Marcus Scribner’s impact isn’t limited to environmentalism. He’s also worked with the National Foster Institute, directly touching the lives of children in need.

“The government does not make it easy,” Scribner told Global Grind. “I’m trying to use what I’ve got to help people as much as possible. That’s the goal.”

Marcus Scribner Says Voice Acting Roles Have Also Embraced His Activism

Since the Vanguard Award is for performers who are making strides in the voiceover space, we asked Marcus about his work as a voice actor as well.

“I have a voiceover agent Melissa Berger,” Scribner said. “I thought I would get a couple one-off projects but ended up in a couple of series. I was also in The Good Dinosaur which ended up being a fun project. Shout out to Pete Sohn, I love that guy, who directed The Good Dinosaur.”
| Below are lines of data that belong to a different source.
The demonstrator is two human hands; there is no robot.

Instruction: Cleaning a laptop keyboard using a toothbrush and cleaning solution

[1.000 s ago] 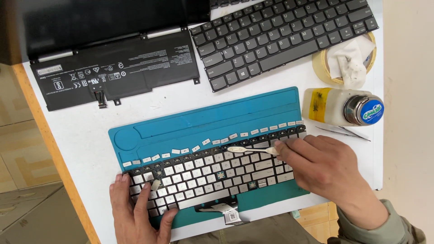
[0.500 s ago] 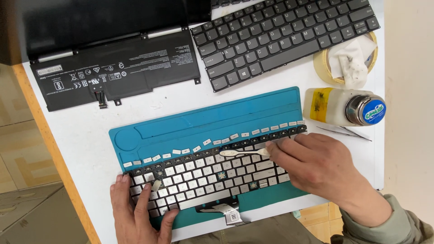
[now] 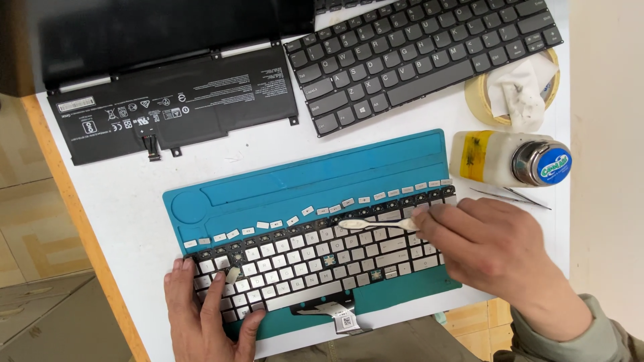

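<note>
A: Layout, big to small?

B: White table (image 3: 201, 167). Top left, a black laptop base (image 3: 134, 33) with a flat black battery pack (image 3: 181, 107) lying just below it. Top right, a dark grey keyboard (image 3: 422, 57), tilted. Centre, a teal work mat (image 3: 315, 181) with a silver-white keyboard (image 3: 322, 261) lying on it, ribbon cable (image 3: 335, 314) at its lower edge.

A: Hands?

B: Left hand (image 3: 208, 315) flat on the keyboard's left end, fingers spread narrow over the keys, gripping nothing. Right hand (image 3: 493, 245) at the right end, fingers pinched shut on a white pry tool (image 3: 376, 224); its tip lies over the upper key rows, near the middle.

A: Loose parts?

B: Top row is stripped. Its white keycaps (image 3: 308, 210) sit in a line on the mat just above the keyboard. One more keycap (image 3: 233, 275) lies by the left fingers.

A: Right side?

B: Plastic solvent bottle (image 3: 500, 159) with metal cap, on its side. Tape roll (image 3: 513, 87) with a crumpled wipe inside. Tweezers (image 3: 513, 196) just below the bottle.
</note>
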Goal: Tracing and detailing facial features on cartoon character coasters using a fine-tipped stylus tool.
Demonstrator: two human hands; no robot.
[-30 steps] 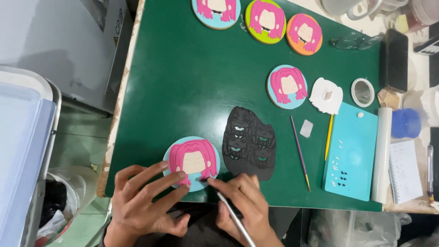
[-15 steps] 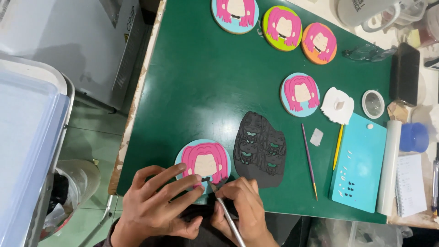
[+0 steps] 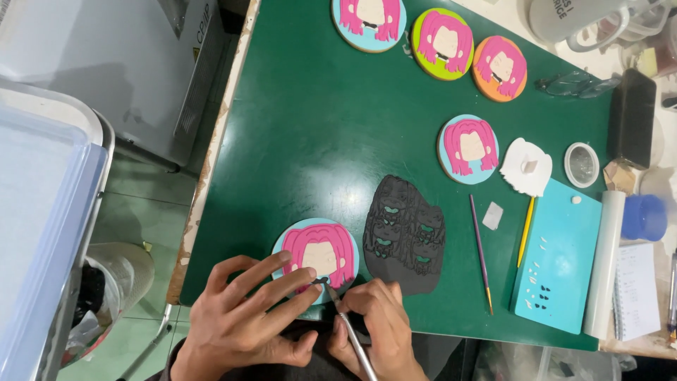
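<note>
On the green mat (image 3: 317, 127), the left hand (image 3: 240, 324) steadies a round blue cookie (image 3: 317, 255) with pink hair. The right hand (image 3: 377, 328) grips a thin tool (image 3: 349, 331), its tip touching the cookie.

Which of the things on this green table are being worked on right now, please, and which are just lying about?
In use:
- left hand steadying the round pink-haired disc
- right hand holding a thin metal tool whose tip is at the disc

Lying about:
- black cut-out sheet
- four more discs, e.g.
- brush
- yellow pencil
- teal board
- mug
</note>
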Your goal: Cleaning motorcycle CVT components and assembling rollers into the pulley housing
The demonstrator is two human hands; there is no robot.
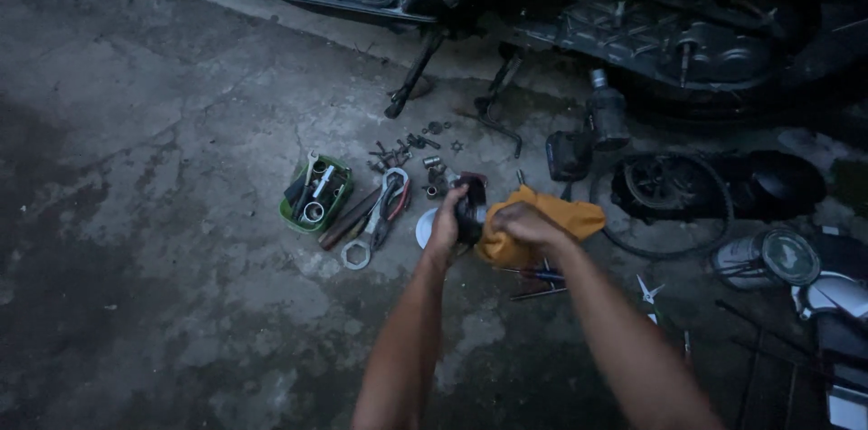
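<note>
My left hand (445,224) grips a dark round metal part (471,211) held over the concrete floor. My right hand (524,223) presses a yellow-orange cloth (551,215) against that part from the right side. Both forearms reach forward from the bottom of the view. Beneath the hands a small white disc (425,229) lies on the floor, partly hidden by my left hand.
A green tray (297,212) with sockets and wrenches sits to the left, with spanners and pliers (383,208) beside it. Loose bolts (398,154) lie beyond. A scooter on its stand (633,23) fills the top. A drive belt and cover (669,190) lie to the right.
</note>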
“I was very grateful because I was able to use activism in a lot of my current roles, even in Dragons: The Nine Realms, which shows a lot of environmental conservation themes,” Scribner continued. “There’s a bunch of kids, honestly young BIPOC leaders who could probably benefit from the Tom’s of Maine incubator program. They’re trying to help conserve and protect these dragons, in this fantastical world, but I think it’s a real reflection of how in real life the youth are standing up for our natural friends, all of the animals on the planet, and how they complete the circle of life. I was also in She-Ra and the Princesses of Power which is a remix on the classic She-RA which is really cool because there is a lot more LGBTQ positivity and influence in there and a lot of people of color. My character was white in the original show. I was like,’I don’t know how I’m going to play this character,’ when the audition came through. He was like 6’5 had a mustache and was ripped and was just a Caucasian male. It was cool that they made Bow a young Black kid with a soft heart. It was a really dope project to be part of, with the diversity and unique voices. I think it did a lot for a lot of people. It’s crazy but I get recognized as much for Bow as I do for Junior. It really resonated with a lot of people. I really feel like I don’t have that recognizable of a voice but through Bow, I guess it is.”

Next up for Marcus, is the return of Junior on the new season of Grown-ish airing January 18th.

“Junior is going through a lot of mental health struggles — which sucks but it’s an important topic and something a lot of us struggle with,” Scribner told Global Grind.

It seems only right that Marcus Scribner’s onscreen journey will continue to be as impactful as the work he’s doing in real life.